What this task involves:
The expected output is a verbatim reprint of the lines from the beginning of the data that follows through the line that contains "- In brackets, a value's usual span".

── Provided records

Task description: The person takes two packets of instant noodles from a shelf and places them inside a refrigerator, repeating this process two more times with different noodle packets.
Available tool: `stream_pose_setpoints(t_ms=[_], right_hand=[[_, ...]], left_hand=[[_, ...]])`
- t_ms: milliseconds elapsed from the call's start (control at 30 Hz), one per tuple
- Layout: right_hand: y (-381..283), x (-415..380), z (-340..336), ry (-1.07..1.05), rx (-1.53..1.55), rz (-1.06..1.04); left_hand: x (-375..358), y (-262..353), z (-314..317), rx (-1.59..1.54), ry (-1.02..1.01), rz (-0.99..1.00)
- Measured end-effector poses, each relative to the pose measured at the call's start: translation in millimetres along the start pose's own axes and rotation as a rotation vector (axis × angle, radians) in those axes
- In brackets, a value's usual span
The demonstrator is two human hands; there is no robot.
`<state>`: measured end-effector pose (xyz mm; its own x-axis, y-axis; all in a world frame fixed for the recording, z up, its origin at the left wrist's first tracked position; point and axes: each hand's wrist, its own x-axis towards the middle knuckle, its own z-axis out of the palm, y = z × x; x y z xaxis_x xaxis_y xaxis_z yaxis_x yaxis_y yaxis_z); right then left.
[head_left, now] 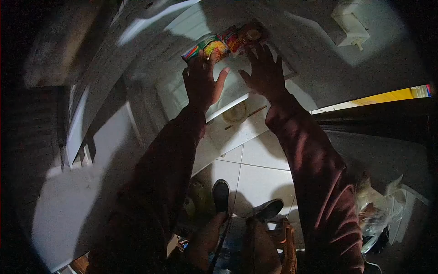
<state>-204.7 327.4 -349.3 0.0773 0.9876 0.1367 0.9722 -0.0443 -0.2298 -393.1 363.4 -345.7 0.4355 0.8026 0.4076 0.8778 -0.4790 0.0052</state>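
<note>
My left hand (200,82) reaches forward with its fingers spread. Its fingertips lie at the near edge of a green and yellow printed food packet (214,46). To the right, my right hand (265,75) is also open, thumb out to the side, and its fingers meet the lower edge of a dark red printed packet (244,38). Both packets lie side by side on a pale shelf-like surface (175,89). The fingertips are in shadow, so how firmly they touch the packets cannot be made out.
Below the shelf's front edge is a lower ledge (219,137) with a round mark and a thin stick (246,117). White floor tiles (262,182) and my shoes (221,194) show beneath. A clear plastic bag (378,210) sits at right; a white box-shaped fixture (351,28) juts out above.
</note>
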Motion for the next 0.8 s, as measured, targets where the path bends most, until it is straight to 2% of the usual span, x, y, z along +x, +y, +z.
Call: stream_pose_setpoints(t_ms=[133,200,267,333,367,433,567,667,800], right_hand=[[-4.8,1.2,-8.3,-0.037,-0.032,0.012],[-4.6,0.9,-10.0,-0.03,0.09,-0.072],[-5.6,-5.4,-6.7,-0.011,0.075,-0.084],[-3.8,-7.0,-11.4,0.022,0.057,-0.095],[-0.2,-6.7,-15.5,0.034,0.127,-0.086],[6.2,-5.8,-16.7,0.048,0.19,-0.075],[10.0,-2.4,-21.8,-0.033,0.139,-0.118],[11.8,-0.2,-16.0,-0.045,0.098,-0.158],[20.6,2.3,-2.0,-0.014,0.086,-0.214]], left_hand=[[-4.2,-1.6,-1.0,-0.031,0.048,0.054],[-0.6,-5.0,0.6,-0.101,0.059,0.072],[-4.8,-5.6,-1.8,-0.167,0.059,0.092],[-3.5,4.0,-18.5,-0.046,0.187,0.099],[-6.5,4.5,-21.4,-0.047,0.191,0.103],[-14.2,2.7,-18.6,-0.089,0.026,0.097],[-11.5,-2.3,-9.4,-0.183,0.067,0.071],[-14.0,-3.8,-9.2,-0.165,-0.014,0.057],[-16.8,-6.2,-3.5,-0.162,0.095,0.13]])
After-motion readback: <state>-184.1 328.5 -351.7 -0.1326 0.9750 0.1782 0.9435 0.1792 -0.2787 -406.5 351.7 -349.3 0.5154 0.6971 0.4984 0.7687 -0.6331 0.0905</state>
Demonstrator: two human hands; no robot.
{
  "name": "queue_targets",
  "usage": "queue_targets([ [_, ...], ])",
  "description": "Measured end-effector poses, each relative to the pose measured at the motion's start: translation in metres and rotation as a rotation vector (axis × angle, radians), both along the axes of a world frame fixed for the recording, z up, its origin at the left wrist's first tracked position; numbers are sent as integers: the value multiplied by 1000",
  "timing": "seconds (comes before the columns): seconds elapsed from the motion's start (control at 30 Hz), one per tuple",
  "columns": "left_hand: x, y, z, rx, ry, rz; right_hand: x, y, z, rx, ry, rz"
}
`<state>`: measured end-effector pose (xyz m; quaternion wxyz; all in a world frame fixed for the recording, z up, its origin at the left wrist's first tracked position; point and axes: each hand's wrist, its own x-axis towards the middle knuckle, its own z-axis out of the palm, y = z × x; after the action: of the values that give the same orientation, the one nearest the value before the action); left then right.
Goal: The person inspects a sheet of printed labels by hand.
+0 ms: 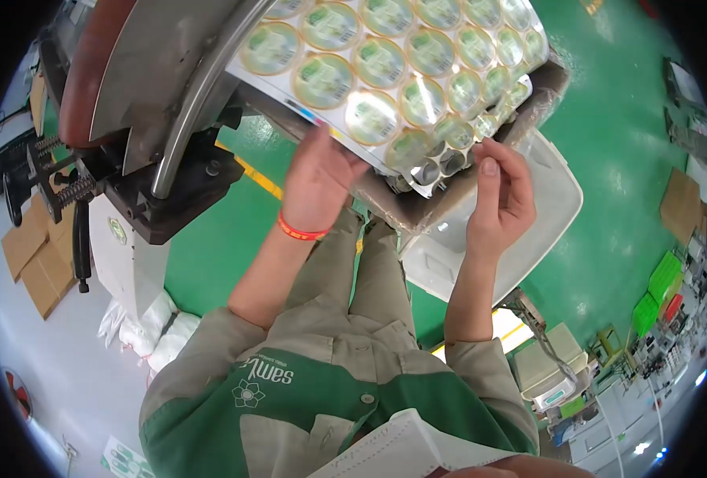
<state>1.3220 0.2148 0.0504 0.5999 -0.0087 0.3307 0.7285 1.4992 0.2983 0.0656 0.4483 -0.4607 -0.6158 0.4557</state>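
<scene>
A glossy sheet printed with rows of round green-and-gold designs extends across the top, its far right side curving downward. My left hand is at the sheet's near left edge, with its fingers hidden beneath it and the thumb side visible. On the right, my right hand is closed, with thumb and curled forefinger at the sheet's lower right edge. Between the hands, a shiny sheet with round holes shows under the printed one. Both lie over a plastic-lined cardboard box.
A machine with a curved metal bar stands close at the left. A white plastic tub sits below the box. Flattened cardboard and white bags are at the left. A cream-coloured scale-like device stands at lower right.
</scene>
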Motion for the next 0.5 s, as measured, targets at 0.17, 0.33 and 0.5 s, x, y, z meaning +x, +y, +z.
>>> queue_targets([
  [0.17,5,1,-13,-67,113,43,-13,-3,-1,-35,87,-18],
  [0.33,-12,-1,-25,-4,118,99,-15,-8,-9,-105,101,-16],
  [0.5,-11,-4,-30,-23,53,117,-16,-12,-12,-118,73,-1],
])
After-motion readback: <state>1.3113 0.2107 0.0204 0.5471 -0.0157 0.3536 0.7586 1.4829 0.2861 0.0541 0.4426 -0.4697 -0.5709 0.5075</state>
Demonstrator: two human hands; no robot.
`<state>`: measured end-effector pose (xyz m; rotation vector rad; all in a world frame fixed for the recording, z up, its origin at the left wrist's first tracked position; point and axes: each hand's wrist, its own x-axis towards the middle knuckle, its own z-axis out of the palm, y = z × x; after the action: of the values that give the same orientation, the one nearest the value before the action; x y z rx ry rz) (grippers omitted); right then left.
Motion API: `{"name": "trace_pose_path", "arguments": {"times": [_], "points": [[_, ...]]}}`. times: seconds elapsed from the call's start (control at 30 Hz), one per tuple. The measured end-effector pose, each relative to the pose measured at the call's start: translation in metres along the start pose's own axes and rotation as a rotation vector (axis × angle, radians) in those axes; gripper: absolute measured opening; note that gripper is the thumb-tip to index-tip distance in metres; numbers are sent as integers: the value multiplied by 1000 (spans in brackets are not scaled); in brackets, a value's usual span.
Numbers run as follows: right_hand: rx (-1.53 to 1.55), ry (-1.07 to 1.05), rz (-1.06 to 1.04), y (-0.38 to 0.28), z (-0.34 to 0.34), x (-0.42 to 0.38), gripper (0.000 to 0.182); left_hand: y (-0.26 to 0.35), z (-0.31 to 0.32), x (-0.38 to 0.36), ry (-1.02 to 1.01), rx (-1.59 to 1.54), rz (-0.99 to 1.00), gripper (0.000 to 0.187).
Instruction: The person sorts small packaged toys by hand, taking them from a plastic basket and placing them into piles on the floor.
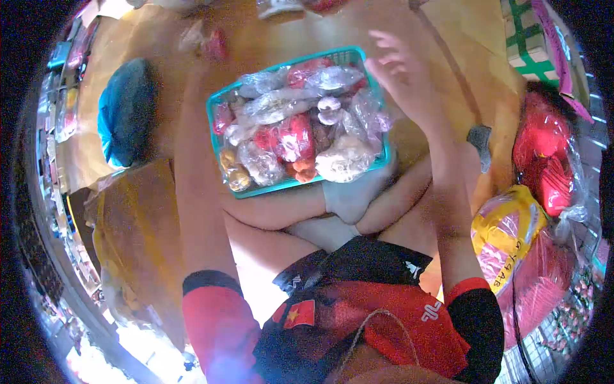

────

Output of the task:
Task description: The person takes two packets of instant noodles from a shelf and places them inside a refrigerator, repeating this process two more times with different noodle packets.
Available tool: `stream_pose_setpoints(t_ms=[_], right_hand=[[_, ...]], left_hand=[[_, ...]])`
- t_ms: milliseconds elapsed from the call's start (control at 30 Hz), one per tuple
- Layout: right_hand: y (-381..283), x (-415..380), z (-340..336), ry (-1.07..1.05), rx (-1.53..1.55), rz (-1.06..1.04); left_hand: x (-375..358), y (-262..353), z (-314..317), rx (-1.59..1.54), ry (-1.02..1.01), rz (-0.99..1.00)
- Measured end-effector poses, each relative to the pose measured at the call's start: translation in millimetres along the start pose's own axes and rotation as a rotation vector (axis × angle, radians) in those axes
- In brackets, a value's usual span

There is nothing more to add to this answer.